To make it easier for everyone to access the large (50+ GB) data in bite-sized chunks, I have written a script called repackage_data.py (under dustcurve/) which inputs a healpy nside 128 index and outputs a repackaged data file called index.h5, containing all the stellar posterior, stellar coordinate, and CO intensity data for that index. A healpy nside 128 pixel index essentially identifies a unique 0.2 sq. deg. chunk of area on the sky, so when you input the index, you're outputting all the relevant information needed to run the MCMC code on that specific bite-sized area of the sky. All the mini-area files will eventually be made available on a public Odyssey server, so users will be able to retrieve only as much data as they need. 

For the purposes of this tutorial, I used repackage_data.py to create a data file called "89998.h5" which contains all the stars for a 0.2 sq. deg. chunk of area centered at (l,b)=(Galactic longitude, Galactic latitude)=(109.3359375,13.861949672). This is right in the middle of our cloud of interest (the Cepheus molecular cloud). While we would like to eventually run the script on the entire area covering Cepheus (approximately 3x3 deg), we are going to pick a small section to make sure the script is running smoothly with real data. 

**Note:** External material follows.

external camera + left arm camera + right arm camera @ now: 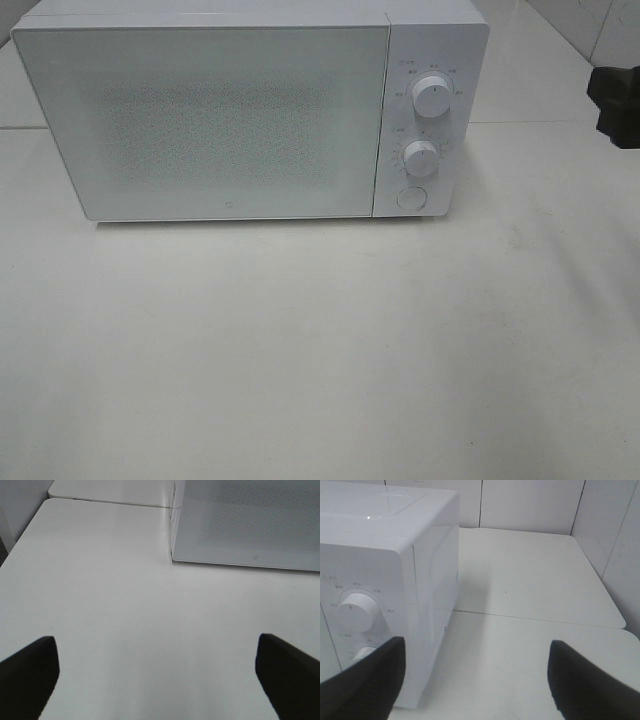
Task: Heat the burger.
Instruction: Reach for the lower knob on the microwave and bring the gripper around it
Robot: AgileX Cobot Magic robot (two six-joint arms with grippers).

This tutorial will closely mimic the analysis done in model.ipynb, except now we're using real data and we're trying to estimate the values of d1-12, not just d7 and d11 (as in our thought experiment). Despite the fact that we're only using a small subset of the data, our values for d1-12 should still hover around the distance to the Cepheus molecular cloud given by the literature (approximately d=10). Before we try to set them off at completely random distances, let's set them off near the expect value and see if we get well-mixed chains, before trying something harder. 

In [None]:
import emcee
from dustcurve import model
import seaborn as sns
import numpy as np
import pandas as pd

# the model has 12 parameters; we'll use 50 walkers and 500 steps each
ndim = 12
nwalkers = 50
nsteps = 500

#This MH Code has been adapted from code snippets found in the PHYS 201 week 9 MCMC notebook (written by Vinny and Tom) 
#and the PHYS 201 week 9 homework solutions (written by Tom and Kevin Shane)
filename="89998.h5"
sampler = emcee.MHSampler(np.diagflat(np.ones(ndim)), ndim, model.log_posterior, args=[filename])

allsamples = np.empty((1,ndim))
#pos_array=[np.random.randint(4,19) for i in range(ndim)]
pos_array=[10. for i in range(ndim)]
std_array=[1. for i in range(ndim)]
starting_positions = emcee.utils.sample_ball((pos_array),(std_array),nwalkers) #set up the initial position vectors for our walkers

# set up and run the sampler 50 different times, and create array of chains
%time sampler.run_mcmc(starting_positions[0],nsteps)
for i in range(nwalkers):
        %time sampler.run_mcmc(sampler.chain[-1,:],nsteps)
print('Done')

#is there a better way to do this??? would love a pull request!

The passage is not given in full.